◆ PROBLEM STATEMENT: Only an exact reprint of all the data is acceptable.

◆ THE DATA:

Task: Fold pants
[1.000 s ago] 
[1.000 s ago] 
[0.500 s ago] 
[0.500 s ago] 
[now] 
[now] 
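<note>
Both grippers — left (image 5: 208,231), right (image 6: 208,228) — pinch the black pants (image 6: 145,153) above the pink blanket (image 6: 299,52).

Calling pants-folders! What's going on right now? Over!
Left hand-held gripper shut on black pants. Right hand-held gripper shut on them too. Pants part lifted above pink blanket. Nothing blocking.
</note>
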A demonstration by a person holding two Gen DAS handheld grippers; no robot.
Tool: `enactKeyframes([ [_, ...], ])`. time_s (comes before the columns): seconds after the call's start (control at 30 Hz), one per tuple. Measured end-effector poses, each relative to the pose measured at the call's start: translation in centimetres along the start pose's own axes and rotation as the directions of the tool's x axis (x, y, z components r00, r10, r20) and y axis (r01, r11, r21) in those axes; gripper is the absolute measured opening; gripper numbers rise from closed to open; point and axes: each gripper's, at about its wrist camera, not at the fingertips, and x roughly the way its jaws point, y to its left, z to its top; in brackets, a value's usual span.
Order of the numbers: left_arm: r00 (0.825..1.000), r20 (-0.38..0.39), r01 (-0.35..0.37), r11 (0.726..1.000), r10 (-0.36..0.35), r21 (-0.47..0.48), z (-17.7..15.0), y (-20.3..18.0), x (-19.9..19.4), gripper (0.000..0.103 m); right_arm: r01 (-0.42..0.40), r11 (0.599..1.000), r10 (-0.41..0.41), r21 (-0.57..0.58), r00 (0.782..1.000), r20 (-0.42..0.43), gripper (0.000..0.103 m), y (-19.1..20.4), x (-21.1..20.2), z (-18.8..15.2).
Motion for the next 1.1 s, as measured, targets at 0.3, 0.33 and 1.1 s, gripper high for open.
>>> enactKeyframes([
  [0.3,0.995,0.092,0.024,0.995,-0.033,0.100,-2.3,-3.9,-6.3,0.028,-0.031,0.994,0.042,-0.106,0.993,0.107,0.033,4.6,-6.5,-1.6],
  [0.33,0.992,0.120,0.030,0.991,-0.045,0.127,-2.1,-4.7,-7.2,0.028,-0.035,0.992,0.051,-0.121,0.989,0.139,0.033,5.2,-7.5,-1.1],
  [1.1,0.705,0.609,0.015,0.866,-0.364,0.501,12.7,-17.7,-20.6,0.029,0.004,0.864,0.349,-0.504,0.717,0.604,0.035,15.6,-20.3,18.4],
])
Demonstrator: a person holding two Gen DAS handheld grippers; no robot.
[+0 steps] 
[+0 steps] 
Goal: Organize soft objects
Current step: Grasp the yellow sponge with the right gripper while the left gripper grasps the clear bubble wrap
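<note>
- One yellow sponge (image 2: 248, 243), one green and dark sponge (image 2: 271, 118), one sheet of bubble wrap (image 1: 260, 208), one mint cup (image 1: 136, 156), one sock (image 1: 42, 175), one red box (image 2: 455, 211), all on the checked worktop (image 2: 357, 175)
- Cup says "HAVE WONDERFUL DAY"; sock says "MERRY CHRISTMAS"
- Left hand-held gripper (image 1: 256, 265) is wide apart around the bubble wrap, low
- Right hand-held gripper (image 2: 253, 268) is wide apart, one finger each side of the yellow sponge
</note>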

◆ REPLY:
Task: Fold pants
[1.000 s ago] 
[1.000 s ago] 
[0.500 s ago] 
[0.500 s ago] 
[now] 
[now] 
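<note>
Both grippers — left (image 5: 208,231), right (image 6: 208,228) — pinch the black pants (image 6: 145,153) above the pink blanket (image 6: 299,52).

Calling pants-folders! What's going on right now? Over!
Left hand-held gripper shut on black pants. Right hand-held gripper shut on them too. Pants part lifted above pink blanket. Nothing blocking.
</note>
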A demonstration by a person holding two Gen DAS handheld grippers; no robot.
Tool: `enactKeyframes([ [_, ...], ])`. time_s (comes before the columns): seconds after the call's start (control at 30 Hz), one per tuple. Measured end-effector poses, each relative to the pose measured at the call's start: translation in centimetres along the start pose's own axes and rotation as the directions of the tool's x axis (x, y, z components r00, r10, r20) and y axis (r01, r11, r21) in those axes; gripper is the absolute measured opening; gripper numbers rise from closed to open; point and axes: each gripper's, at about its wrist camera, not at the fingertips, and x roughly the way its jaws point, y to its left, z to its top; in brackets, a value's usual span.
Order of the numbers: left_arm: r00 (0.825..1.000), r20 (-0.38..0.39), r01 (-0.35..0.37), r11 (0.726..1.000), r10 (-0.36..0.35), r21 (-0.47..0.48), z (-17.7..15.0), y (-20.3..18.0), x (-19.9..19.4), gripper (0.000..0.103 m); right_arm: r01 (-0.42..0.40), r11 (0.599..1.000), r10 (-0.41..0.41), r21 (-0.57..0.58), r00 (0.782..1.000), r20 (-0.42..0.43), gripper (0.000..0.103 m), y (-19.1..20.4), x (-21.1..20.2), z (-18.8..15.2).
Motion for the next 1.1 s, as measured, targets at 0.3, 0.33 and 1.1 s, gripper high for open.
>>> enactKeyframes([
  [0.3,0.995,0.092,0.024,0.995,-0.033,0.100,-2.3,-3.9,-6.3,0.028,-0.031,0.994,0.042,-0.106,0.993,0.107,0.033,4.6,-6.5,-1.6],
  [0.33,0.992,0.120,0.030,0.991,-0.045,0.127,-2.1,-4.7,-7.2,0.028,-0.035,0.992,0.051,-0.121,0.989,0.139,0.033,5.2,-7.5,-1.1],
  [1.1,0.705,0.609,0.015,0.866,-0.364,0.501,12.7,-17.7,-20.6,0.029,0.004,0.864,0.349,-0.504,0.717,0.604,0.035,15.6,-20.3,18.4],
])
Demonstrator: a person holding two Gen DAS handheld grippers; no robot.
[+0 steps] 
[+0 steps] 
Goal: Organize soft objects
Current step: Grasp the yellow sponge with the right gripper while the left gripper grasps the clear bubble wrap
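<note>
- One yellow sponge (image 2: 248, 243), one green and dark sponge (image 2: 271, 118), one sheet of bubble wrap (image 1: 260, 208), one mint cup (image 1: 136, 156), one sock (image 1: 42, 175), one red box (image 2: 455, 211), all on the checked worktop (image 2: 357, 175)
- Cup says "HAVE WONDERFUL DAY"; sock says "MERRY CHRISTMAS"
- Left hand-held gripper (image 1: 256, 265) is wide apart around the bubble wrap, low
- Right hand-held gripper (image 2: 253, 268) is wide apart, one finger each side of the yellow sponge
</note>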

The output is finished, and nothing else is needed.